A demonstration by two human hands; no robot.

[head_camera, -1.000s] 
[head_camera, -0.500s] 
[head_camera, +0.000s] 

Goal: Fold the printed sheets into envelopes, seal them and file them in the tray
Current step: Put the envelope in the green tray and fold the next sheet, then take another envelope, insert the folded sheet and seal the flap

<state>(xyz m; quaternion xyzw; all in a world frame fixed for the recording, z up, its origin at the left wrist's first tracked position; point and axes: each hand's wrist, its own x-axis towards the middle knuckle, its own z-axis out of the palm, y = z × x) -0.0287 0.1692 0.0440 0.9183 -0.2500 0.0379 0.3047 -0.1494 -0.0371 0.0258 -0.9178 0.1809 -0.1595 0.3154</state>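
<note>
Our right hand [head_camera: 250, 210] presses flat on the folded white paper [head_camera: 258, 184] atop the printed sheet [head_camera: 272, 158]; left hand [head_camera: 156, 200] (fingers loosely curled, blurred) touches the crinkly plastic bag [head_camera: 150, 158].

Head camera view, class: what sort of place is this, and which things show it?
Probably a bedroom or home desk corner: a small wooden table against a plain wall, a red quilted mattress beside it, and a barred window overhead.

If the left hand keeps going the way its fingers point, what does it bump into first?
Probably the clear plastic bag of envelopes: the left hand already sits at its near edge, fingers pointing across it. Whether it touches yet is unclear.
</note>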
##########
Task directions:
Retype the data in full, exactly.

Output below:
A demonstration by two human hands; no robot.

[head_camera, -1.000s] 
[head_camera, -0.500s] 
[head_camera, +0.000s] 

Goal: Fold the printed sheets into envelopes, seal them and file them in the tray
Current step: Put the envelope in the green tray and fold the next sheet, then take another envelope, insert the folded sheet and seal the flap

<state>(xyz m; quaternion xyzw; all in a world frame fixed for the recording, z up, its origin at the left wrist's first tracked position; point and axes: each hand's wrist, its own x-axis towards the middle knuckle, its own z-axis out of the palm, y = z × x) -0.0287 0.1692 0.0440 0.9183 -0.2500 0.0379 0.3047 -0.1494 -0.0371 0.0258 -0.9178 0.1809 -0.1595 0.3154</state>
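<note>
Our right hand [head_camera: 250, 210] presses flat on the folded white paper [head_camera: 258, 184] atop the printed sheet [head_camera: 272, 158]; left hand [head_camera: 156, 200] (fingers loosely curled, blurred) touches the crinkly plastic bag [head_camera: 150, 158].

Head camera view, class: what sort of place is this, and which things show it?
Probably a bedroom or home desk corner: a small wooden table against a plain wall, a red quilted mattress beside it, and a barred window overhead.

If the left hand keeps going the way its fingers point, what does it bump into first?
Probably the clear plastic bag of envelopes: the left hand already sits at its near edge, fingers pointing across it. Whether it touches yet is unclear.
</note>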

This completes the response to the exercise.